Innovative Satellite Image Data Analysis System to Improve Snowmelt Runoff Modeling Across Idaho
September 12, 2019
U of I Department of Biological Engineering doctoral student Craig Woodruff and College of Engineering associate professor and Idaho State Climatologist Russell Qualls have developed a mathematical model that processes thousands of remotely sensed images to synthesize the annually recurrent pattern of snowmelt from mountainous watersheds and have applied this process to images of the Upper Snake River basin. Their research, "Recurrent Snowmelt Pattern Synthesis Using Principal Component Analysis of Multiyear Remotely Sensed Snow Cover," published in the journal Water Resources Research, was recently selected for recognition in a research spotlight article in the American Geophysical Union's (AGU) online magazine, Eos.
In the Western United States, snowmelt makes up between 50% to 80% of the annual water flow used for irrigation, drinking water and other uses. Tracking snowmelt runoff and streamflow helps water management and agricultural industries plan better business operations around water availability.
AGU is a nonprofit organization regarded as the premier institute for geophysicists and hydrologists, with more than 62,000 members from 144 countries. The editors of AGU's 22 journals select a few articles per month from among those published for recognition in Eos.
Remote sensing involves using satellites to detect the physical characteristics of an area, in this case the spatial distribution of snow, by measuring reflected radiation from a grid of points or pixels to produce an image. These images would be useful to model runoff, but cloud cover often renders days to weeks worth of remotely sensed images unusable, disrupting the modeling process.
"A cloud-covered image is like an incomplete jigsaw puzzle," Qualls said. "Current methods to complete the 'puzzle' primarily wait until subsequent images become available that reveal the condition, or presence or absence of snow, of the cloud-covered pixels. This delays image-based runoff modeling until after runoff has already occurred."

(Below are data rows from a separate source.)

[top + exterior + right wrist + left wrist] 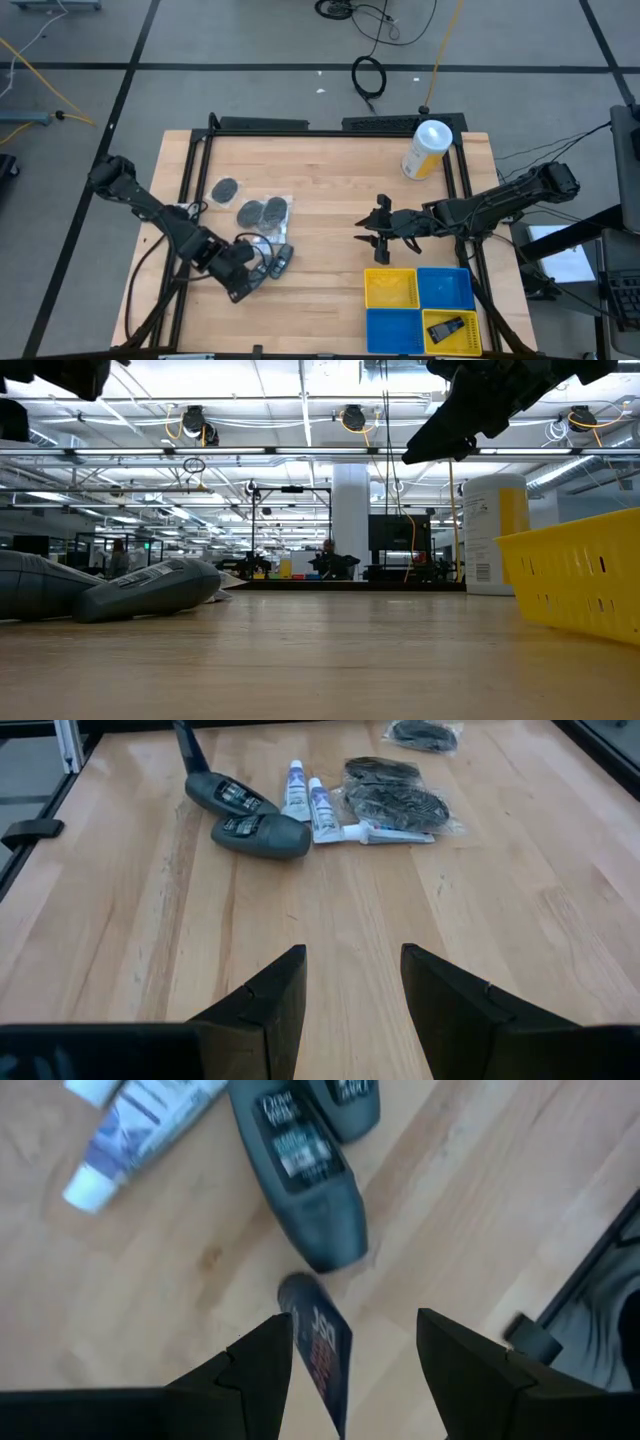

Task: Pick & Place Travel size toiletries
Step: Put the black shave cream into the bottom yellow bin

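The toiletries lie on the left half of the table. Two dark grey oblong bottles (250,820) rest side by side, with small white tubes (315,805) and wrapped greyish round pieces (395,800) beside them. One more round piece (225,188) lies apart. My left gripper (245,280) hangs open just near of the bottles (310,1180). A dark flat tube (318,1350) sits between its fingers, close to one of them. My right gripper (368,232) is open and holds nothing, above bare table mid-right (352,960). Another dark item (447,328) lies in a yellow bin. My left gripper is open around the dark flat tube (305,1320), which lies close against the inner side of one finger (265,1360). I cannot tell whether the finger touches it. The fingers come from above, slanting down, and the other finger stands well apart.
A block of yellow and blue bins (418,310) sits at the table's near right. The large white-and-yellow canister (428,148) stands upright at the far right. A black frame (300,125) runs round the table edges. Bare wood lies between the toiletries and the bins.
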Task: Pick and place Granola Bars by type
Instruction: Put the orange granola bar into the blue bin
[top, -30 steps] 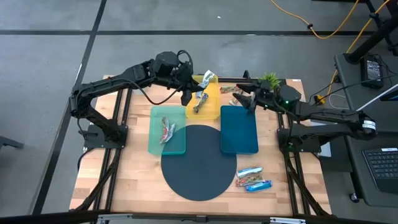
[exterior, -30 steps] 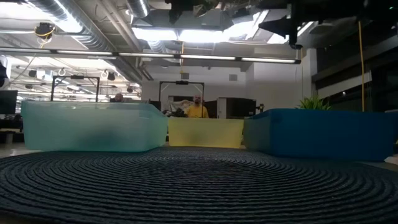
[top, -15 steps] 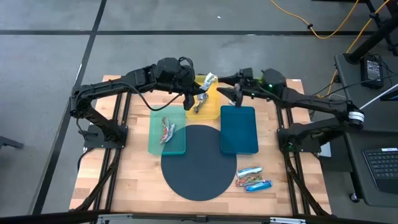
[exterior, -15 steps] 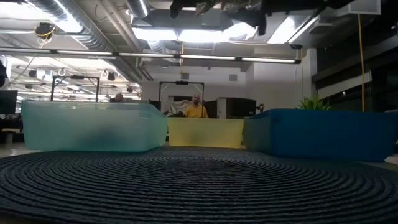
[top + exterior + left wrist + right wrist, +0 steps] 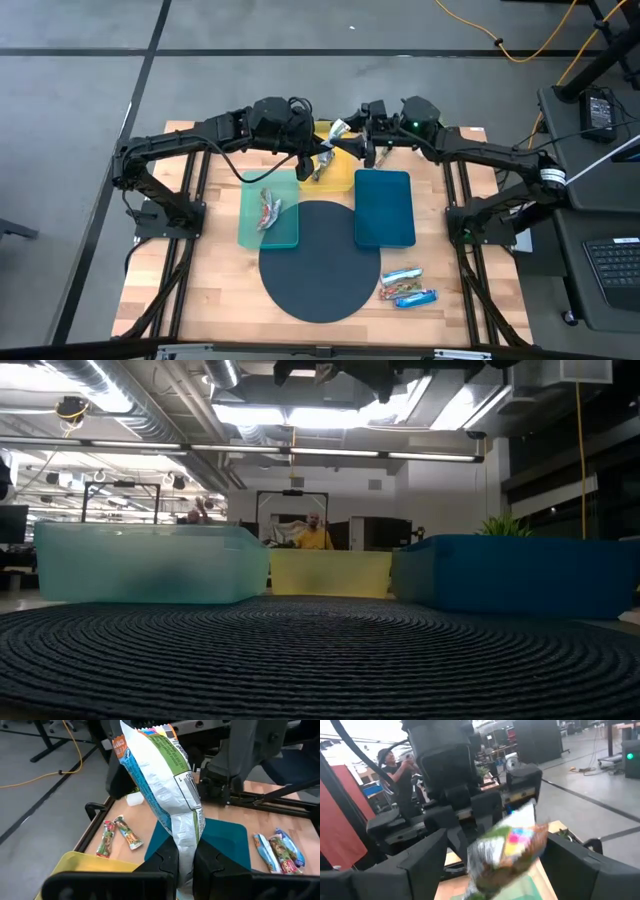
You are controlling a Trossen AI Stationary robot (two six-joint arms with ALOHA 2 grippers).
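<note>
Granola bar (image 5: pixel 170 805) | clenched in left pincer (image 5: pixel 182 865) above yellow tray (image 5: pixel 341 172) | right pincer (image 5: pixel 352 148) released, beside it

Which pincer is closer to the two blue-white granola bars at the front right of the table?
Right. The right pincer and left pincer both hover over the yellow tray, far from the blue-white bars.

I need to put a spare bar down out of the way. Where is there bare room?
Free: the blue tray, the round dark mat, and the wood left of the teal tray. Crowded: the yellow tray, under both end effectors.
</note>
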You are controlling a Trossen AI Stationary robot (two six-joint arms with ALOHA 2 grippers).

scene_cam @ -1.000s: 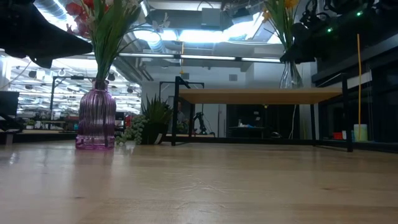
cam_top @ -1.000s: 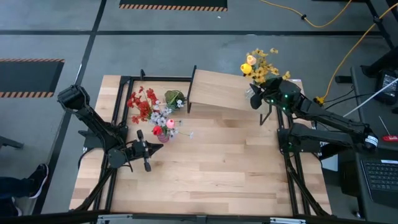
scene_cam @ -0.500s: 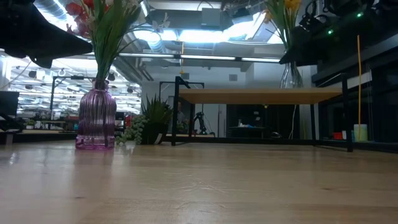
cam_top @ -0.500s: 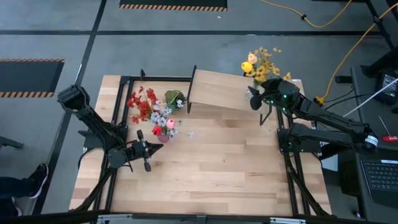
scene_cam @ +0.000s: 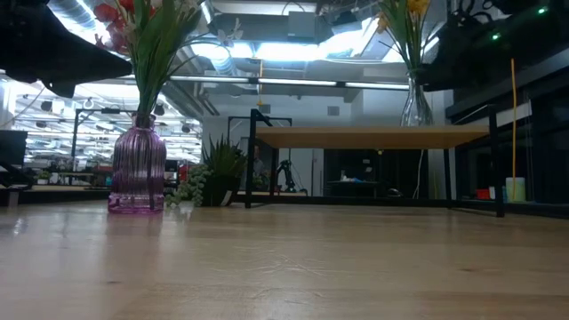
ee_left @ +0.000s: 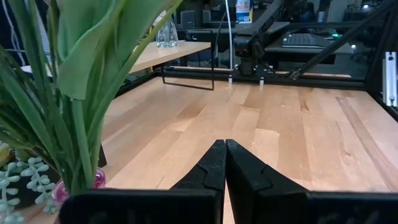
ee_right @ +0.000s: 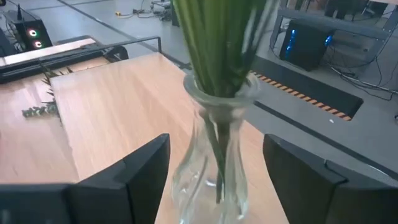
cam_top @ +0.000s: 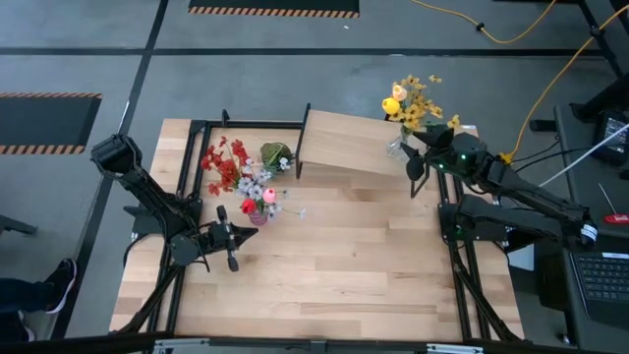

The recurrent snowmelt pattern that their model generates, "is like the picture on the puzzle box; it allows one to fill in the gaps of daily cloud-covered images in near-real time, based solely on what is visible in a small portion of the image," Qualls said.
The pattern followed by snowmelt on a watershed is relatively static even though the timing and duration of melt changes from year to year, which is what allows a single pattern to be extracted and produced from many years of remote sensing images. The snowmelt pattern looks much like the contour lines on a map, except the contours represent the location of the snowline as it moves progressively up through the watershed during the melt season.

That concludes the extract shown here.